Kramer wunderte sich sehr, befolgte aber brav die Anweisungen. Mit einer Flasche Wasser kam sie zurück.

„Wasser habe ich aufgesetzt. Wo finde ich denn den Tee?“, fragte sie.

„Du findest ihn schon“, wimmelte Mönning sie ab.

Nicht schlecht, dachte Johnny, und durchforstete erst die Küche und dann den Flur, das Telefonbüchlein, das Bad. Weiter kam sie nicht, da meldete sich der Wasserkocher.

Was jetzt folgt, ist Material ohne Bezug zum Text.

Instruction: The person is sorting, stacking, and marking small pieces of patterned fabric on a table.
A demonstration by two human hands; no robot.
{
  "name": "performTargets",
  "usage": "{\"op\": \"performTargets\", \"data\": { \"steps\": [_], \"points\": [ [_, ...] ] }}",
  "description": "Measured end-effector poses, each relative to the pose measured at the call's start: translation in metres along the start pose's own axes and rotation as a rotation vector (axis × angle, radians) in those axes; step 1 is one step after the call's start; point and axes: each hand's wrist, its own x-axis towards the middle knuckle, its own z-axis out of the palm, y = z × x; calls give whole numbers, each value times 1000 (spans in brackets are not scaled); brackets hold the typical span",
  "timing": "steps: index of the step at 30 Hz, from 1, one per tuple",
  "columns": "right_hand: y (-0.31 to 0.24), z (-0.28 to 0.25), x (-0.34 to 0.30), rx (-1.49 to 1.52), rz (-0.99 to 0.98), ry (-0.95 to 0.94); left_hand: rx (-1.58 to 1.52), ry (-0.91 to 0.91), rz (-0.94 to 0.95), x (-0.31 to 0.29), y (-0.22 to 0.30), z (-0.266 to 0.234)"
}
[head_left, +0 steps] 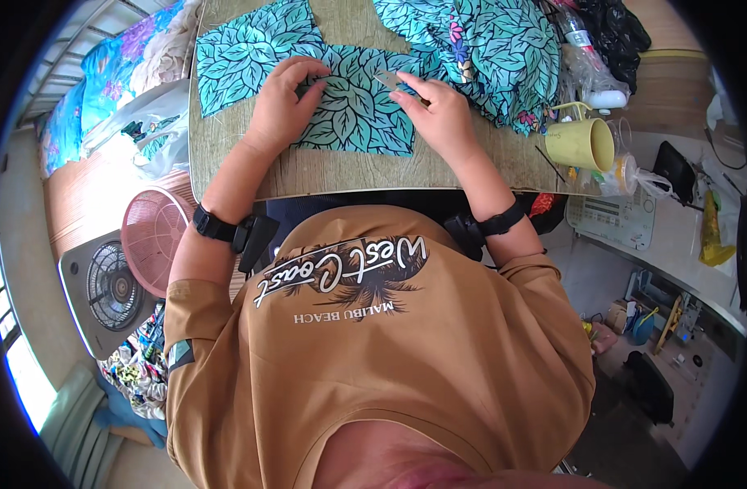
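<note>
A rectangular piece of teal leaf-print fabric [361,114] lies flat on the wooden table between my hands. My left hand [285,102] rests over its left edge, fingers curled and thumb drawn toward the index finger; whatever is pinched there is too small to make out. In my right hand [439,114] are small metal thread snips [387,80], their blades pointing left above the fabric. A second piece of the same print [255,53] lies at the upper left. At the upper right sits a bunched heap of that fabric [496,65].
On the table's [227,163] right side a yellow mug [573,145] lies tipped over, near a clear plastic bottle [580,39] and a black plastic bag [614,33]. A pink basket [157,236] and a fan [112,285] stand at left. A white machine [610,216] is at right.
</note>
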Motion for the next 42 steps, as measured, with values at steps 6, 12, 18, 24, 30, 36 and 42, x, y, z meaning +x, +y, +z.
{"op": "performTargets", "data": {
  "steps": [6, 12, 18, 24, 30, 36, 42],
  "points": [
    [5, -1, -10, 92, -52, 47, 245, -107, 122, 42, -2, 7],
    [2, 1, -12, 187, -95, 117, 428, -358, -35, 71, 29, 18],
    [2, -1, -13, 258, -102, 122, 374, -360, 238, 68, 9, 2],
    [5, 2, -12, 273, -218, 186, -94, -441, -275, 64, 0, -30],
    [5, -1, -14, 275, -133, 118, -264, -327, -315, 59, -19, -41],
    [7, -1, -15, 228, -111, 89, -35, -305, -571, 59, -10, -54],
    [5, -1, -14, 245, -140, 97, -452, -296, -443, 64, -28, -69]
  ]
}}
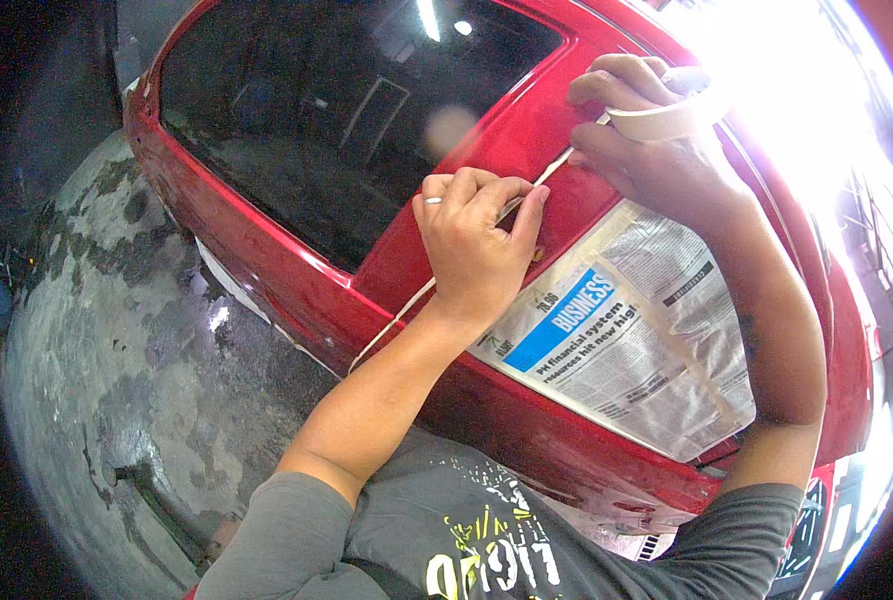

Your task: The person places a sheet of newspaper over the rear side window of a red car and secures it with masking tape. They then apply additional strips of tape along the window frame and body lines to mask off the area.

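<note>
Pinching tape (556, 166), left hand (478, 235) knuckles-up, right hand (658, 165) beyond, curled round roll (666, 122), roll's right edge bleached out

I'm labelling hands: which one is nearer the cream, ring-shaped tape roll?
Right: the right hand holds the tape roll; the left hand is apart from it, lower left, at the thin cream tape strip.

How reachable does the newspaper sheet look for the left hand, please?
Probably yes: the newspaper sheet lies close beside the left hand with nothing between, though that hand pinches the tape strip.
</note>
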Available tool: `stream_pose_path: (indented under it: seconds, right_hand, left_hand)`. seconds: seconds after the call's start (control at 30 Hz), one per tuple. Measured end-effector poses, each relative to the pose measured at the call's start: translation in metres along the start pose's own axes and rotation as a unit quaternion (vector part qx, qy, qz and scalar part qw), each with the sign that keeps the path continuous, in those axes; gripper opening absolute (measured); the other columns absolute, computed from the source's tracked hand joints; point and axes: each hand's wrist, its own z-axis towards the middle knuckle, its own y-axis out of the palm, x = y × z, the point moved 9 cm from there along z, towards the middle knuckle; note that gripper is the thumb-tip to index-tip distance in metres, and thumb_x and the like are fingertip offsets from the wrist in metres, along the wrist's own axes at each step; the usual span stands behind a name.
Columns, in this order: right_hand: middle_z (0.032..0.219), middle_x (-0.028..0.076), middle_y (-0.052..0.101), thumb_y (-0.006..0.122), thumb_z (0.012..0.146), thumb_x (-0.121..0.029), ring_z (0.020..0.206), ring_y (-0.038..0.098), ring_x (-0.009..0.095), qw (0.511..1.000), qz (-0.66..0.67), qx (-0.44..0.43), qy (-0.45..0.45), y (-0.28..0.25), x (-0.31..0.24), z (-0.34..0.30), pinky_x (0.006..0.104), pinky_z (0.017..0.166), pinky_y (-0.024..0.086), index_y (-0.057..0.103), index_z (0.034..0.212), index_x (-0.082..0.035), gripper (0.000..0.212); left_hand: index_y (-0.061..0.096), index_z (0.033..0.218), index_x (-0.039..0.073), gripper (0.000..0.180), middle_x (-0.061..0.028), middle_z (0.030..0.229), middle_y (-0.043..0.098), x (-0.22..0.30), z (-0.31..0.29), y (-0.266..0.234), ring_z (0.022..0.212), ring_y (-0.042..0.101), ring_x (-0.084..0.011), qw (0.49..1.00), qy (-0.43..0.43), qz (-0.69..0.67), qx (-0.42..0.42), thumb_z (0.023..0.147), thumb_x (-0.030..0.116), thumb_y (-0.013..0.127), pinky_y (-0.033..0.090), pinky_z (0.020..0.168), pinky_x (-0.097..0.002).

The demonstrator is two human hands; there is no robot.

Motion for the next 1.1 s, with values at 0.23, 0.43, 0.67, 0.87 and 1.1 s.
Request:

Mönning hatte seine Befragung fortgesetzt und hielt inzwischen die Hand der Trauernden. Die fühlte sich anscheinend so gut aufgehoben und verstanden, dass sie ihm vermutlich sogar gleich den Pin zu ihrem Konto verraten würde.

Wenig später wusste Mönning, dass Berni Theling eigentlich gar nicht der Uhu-Freund war.

„Berni wollte immer seinem Vater gefallen. Bernhard hat die Uhus dort beobachtet, Berni hat sie versorgt. Eigentlich gehören die Uhus dort ja gar nicht hin, sie wohnen in St. Peter, im Kreuzgang. Berni hätte sie auch gerne wieder hinübergebracht.“

„St. Peter?“, fragte Kramer.

„Dom“, erklärte Frau Theling, „die Uhus brüten eigentlich immer im Dom. Aber irgendwie sind sie konvertiert.“

„Und weswegen wollte Berni sie zurückbringen?“, fragte Mönning.

„Nicht weil die katholisch sind“, lachte sie über sich selbst.